What the task asks >> In the entries below, copy only the lines from the one that contains "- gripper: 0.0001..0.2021" through the last line, exactly, and omit any pictures.

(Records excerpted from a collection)
----------------------------------------
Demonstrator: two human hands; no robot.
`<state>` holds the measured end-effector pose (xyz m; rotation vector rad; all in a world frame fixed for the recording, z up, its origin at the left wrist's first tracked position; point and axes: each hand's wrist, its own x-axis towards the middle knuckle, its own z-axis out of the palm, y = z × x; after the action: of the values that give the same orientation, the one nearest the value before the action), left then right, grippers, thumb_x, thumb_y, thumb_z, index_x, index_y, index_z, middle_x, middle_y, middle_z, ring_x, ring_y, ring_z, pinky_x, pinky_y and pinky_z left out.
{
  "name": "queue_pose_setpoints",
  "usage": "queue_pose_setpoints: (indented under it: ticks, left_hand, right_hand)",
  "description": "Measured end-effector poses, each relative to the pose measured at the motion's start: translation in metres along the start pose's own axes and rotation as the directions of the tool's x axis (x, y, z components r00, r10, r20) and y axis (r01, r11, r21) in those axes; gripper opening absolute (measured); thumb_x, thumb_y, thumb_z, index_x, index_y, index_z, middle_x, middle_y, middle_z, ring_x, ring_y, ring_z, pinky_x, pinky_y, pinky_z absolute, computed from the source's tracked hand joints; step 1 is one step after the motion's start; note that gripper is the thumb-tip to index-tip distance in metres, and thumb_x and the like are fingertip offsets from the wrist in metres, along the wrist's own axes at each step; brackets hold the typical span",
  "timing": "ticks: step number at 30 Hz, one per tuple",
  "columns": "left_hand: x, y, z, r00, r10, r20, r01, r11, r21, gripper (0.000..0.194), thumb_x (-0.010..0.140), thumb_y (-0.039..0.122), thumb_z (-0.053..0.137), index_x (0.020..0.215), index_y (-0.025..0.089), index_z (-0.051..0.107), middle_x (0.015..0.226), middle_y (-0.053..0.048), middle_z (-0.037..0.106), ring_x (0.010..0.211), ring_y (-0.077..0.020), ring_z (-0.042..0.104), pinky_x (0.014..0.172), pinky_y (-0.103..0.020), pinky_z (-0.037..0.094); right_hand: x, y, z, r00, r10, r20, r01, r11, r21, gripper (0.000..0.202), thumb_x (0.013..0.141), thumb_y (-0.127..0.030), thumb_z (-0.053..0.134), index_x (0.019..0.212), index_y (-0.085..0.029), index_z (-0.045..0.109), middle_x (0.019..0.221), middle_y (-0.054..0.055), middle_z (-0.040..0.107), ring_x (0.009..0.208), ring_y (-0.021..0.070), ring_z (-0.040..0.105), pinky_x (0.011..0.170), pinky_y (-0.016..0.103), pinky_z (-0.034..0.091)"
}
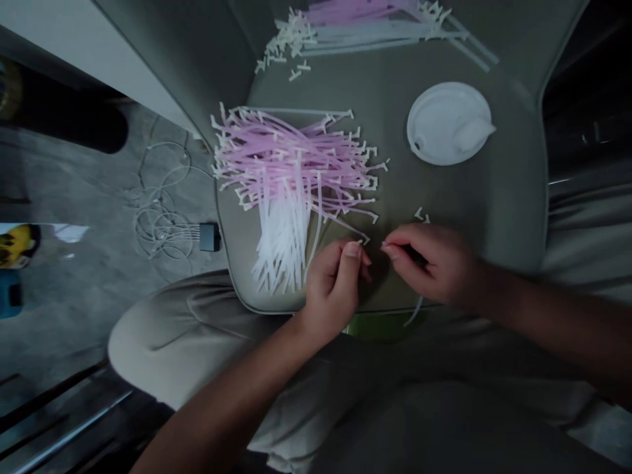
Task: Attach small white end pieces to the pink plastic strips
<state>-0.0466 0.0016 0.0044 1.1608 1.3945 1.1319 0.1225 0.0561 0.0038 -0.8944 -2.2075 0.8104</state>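
Observation:
My left hand (336,283) is closed in a pinch at the seat's front edge, with a small white fitting (363,241) at its thumb tip. To its right, my right hand (432,260) pinches something tiny between thumb and forefinger; a thin pale tube (413,312) hangs below that hand. The fingertips of the two hands are a short gap apart. Beyond my left hand lies a pile of pink tubes with white end pieces (296,151), and white tubes (284,243) lie across its front. Two small white fittings (422,214) rest just behind my right hand.
A round white lid-like dish (449,125) holding a white pointed piece sits at the seat's right. More tubes (370,33) and loose white fittings (291,39) lie at the back of the grey seat (355,85). Coiled cables (165,217) are on the floor at left.

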Motion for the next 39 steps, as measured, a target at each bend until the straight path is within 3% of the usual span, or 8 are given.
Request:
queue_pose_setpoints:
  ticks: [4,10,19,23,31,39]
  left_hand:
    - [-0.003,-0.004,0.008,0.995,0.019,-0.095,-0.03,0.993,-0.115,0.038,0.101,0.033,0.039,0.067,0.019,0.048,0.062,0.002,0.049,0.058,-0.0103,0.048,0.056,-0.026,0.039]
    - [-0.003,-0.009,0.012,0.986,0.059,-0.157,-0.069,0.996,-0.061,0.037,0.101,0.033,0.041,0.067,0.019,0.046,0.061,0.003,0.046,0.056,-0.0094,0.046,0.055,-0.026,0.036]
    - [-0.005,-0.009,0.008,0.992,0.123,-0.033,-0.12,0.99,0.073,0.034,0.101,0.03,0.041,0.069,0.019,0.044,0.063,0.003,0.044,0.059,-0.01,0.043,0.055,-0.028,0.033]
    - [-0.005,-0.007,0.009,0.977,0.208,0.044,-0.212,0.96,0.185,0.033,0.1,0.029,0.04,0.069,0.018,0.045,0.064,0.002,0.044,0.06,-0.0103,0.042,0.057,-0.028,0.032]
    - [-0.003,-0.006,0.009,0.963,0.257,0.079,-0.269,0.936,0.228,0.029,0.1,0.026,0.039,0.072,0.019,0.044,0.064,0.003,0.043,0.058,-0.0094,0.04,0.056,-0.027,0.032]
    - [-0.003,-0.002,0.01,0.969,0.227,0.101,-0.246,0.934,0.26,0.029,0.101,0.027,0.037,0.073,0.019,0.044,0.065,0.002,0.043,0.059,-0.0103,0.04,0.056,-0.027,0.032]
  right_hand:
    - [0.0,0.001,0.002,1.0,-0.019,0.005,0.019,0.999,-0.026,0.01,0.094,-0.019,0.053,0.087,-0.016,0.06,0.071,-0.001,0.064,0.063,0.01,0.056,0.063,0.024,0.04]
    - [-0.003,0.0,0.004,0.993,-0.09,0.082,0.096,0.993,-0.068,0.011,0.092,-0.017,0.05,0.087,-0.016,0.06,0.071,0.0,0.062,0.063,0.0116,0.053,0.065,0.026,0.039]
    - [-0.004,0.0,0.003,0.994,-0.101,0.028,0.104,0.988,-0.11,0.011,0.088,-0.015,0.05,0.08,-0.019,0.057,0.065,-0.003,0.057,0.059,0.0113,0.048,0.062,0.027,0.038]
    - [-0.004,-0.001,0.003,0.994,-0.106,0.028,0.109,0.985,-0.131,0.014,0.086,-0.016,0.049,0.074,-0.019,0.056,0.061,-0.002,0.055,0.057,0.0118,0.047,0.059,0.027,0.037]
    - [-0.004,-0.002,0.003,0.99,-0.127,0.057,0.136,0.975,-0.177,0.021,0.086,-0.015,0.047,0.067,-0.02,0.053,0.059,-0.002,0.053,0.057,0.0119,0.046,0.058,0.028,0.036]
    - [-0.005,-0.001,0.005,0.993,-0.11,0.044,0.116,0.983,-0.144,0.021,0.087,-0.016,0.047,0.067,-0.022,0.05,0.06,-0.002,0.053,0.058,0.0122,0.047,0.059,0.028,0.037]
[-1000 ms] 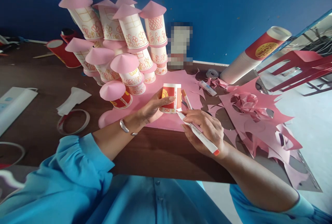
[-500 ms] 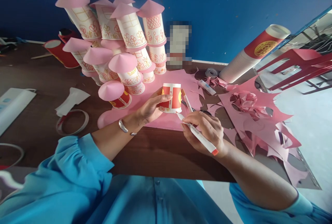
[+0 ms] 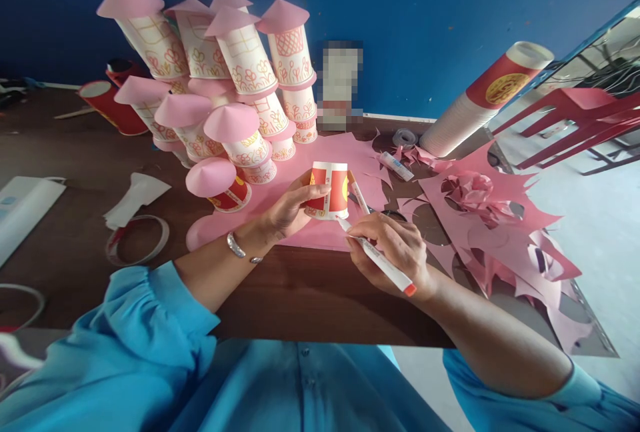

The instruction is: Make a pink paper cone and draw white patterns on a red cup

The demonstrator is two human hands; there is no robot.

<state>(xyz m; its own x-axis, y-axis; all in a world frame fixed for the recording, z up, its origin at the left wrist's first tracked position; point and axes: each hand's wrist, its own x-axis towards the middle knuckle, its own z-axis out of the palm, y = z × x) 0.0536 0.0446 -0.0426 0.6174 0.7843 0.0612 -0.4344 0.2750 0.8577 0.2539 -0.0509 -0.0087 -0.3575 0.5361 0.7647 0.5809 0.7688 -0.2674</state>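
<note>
My left hand grips a red and white paper cup with a yellow patch, its thumb across the printed side. In my right hand is a white marker pen with an orange-red end. The pen's tip meets the cup near its lower white edge, or is very close to it. Beside the cup a second marker with an orange end leans up behind my right hand. Pink paper lies under both hands, and scissors are partly hidden behind the right hand.
Stacked paper-cup towers with pink cone roofs stand at the back left. A tall stack of cups leans at the back right. Pink paper scraps, a glue tube and a tape roll lie around. A red stool stands beyond.
The view has shifted slightly. My left hand still holds the cup, and the marker's tip has moved a little along its lower edge.
</note>
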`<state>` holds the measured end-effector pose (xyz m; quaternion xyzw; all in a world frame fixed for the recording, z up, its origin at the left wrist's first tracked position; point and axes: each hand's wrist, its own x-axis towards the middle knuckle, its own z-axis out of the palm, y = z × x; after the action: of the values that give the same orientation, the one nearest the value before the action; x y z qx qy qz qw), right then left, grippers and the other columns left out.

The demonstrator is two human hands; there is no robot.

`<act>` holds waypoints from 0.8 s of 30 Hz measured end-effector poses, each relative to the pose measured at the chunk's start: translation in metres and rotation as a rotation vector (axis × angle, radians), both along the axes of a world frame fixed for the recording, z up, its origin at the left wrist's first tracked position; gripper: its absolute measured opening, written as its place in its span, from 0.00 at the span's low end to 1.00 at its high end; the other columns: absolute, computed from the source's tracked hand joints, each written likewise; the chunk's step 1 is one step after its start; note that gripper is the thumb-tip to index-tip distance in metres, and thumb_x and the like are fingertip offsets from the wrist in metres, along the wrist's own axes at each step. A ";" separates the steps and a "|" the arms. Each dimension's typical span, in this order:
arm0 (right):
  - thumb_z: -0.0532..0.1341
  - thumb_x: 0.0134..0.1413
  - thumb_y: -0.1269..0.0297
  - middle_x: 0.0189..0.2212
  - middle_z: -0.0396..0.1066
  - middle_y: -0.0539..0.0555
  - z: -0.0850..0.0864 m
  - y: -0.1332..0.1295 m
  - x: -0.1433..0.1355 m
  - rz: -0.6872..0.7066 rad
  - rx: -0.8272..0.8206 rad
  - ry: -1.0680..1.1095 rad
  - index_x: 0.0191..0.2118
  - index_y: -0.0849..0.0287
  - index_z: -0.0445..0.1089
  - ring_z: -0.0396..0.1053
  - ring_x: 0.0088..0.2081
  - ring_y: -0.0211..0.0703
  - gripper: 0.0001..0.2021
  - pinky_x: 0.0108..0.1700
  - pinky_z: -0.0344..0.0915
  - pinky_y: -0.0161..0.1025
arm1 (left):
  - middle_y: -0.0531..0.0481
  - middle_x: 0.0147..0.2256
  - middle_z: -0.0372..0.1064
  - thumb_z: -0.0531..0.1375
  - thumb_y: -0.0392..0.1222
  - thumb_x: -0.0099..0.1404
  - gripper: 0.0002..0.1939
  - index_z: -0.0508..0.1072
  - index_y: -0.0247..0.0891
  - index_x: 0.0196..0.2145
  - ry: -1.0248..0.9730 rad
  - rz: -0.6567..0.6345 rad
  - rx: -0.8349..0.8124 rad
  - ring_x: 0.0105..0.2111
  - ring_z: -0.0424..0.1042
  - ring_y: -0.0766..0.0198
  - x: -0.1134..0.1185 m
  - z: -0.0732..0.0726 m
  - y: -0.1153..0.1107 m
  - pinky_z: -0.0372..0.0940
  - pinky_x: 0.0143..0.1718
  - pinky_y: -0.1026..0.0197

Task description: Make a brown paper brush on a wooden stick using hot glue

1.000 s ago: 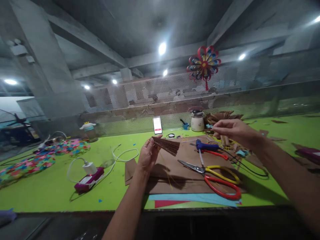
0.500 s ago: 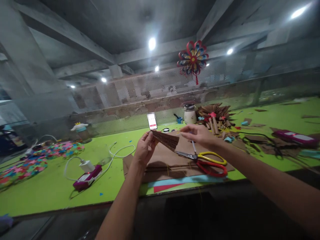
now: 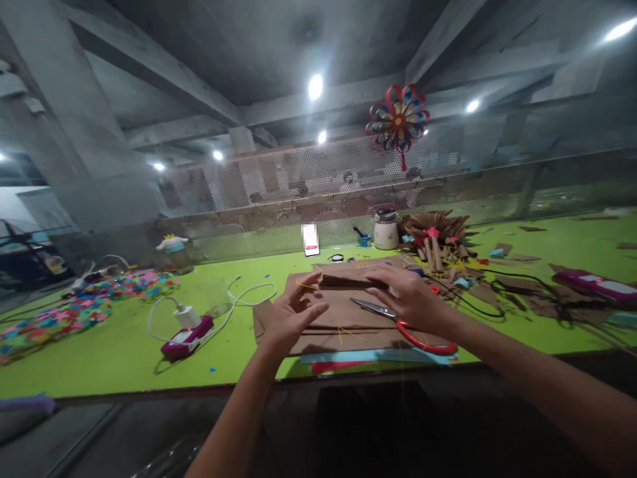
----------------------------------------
Result of the exercise >>
  - gripper: 0.0001..0.2021
  - pinky_x: 0.0108..0.1700
  - pinky_z: -0.0344..0.0915
  - pinky_y: -0.0161..0.1025
arm1 (left):
  - middle_y: -0.0531..0.0481
  - middle_x: 0.0147..0.2256
  - middle_z: -0.0372..0.1064
  - thumb_z: -0.0531..0.1375
  - thumb_y: -0.0392..0.1222
  - thumb_x: -0.0099..0.1404
  - gripper: 0.0002..0.1939
  - index_z: -0.0508..0.1072
  - index_y: -0.0247..0.0891
  - index_x: 0.0196..0.2145
  - ry: -1.0248..0.9730 rad
  - rz: -0.6567..0.6345 rad
  - rx: -0.8349..0.8124 rad
  - ring_x: 0.0105..0.2111
  - ring_z: -0.0424..0.1042
  - ring_y: -0.0766..0.0198
  - x: -0.1134..0.1185 m
  - z: -0.0732..0.0726 m
  - y: -0.1153..0.1107 m
  - pinky_z: -0.0372..0.0940
  - pinky_x: 0.0143..0.1718
  - pinky_y: -0.1026..0.0197

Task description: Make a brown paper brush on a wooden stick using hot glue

1.000 s ago: 
0.500 s ago: 
now: 

What precedes this is the full answer.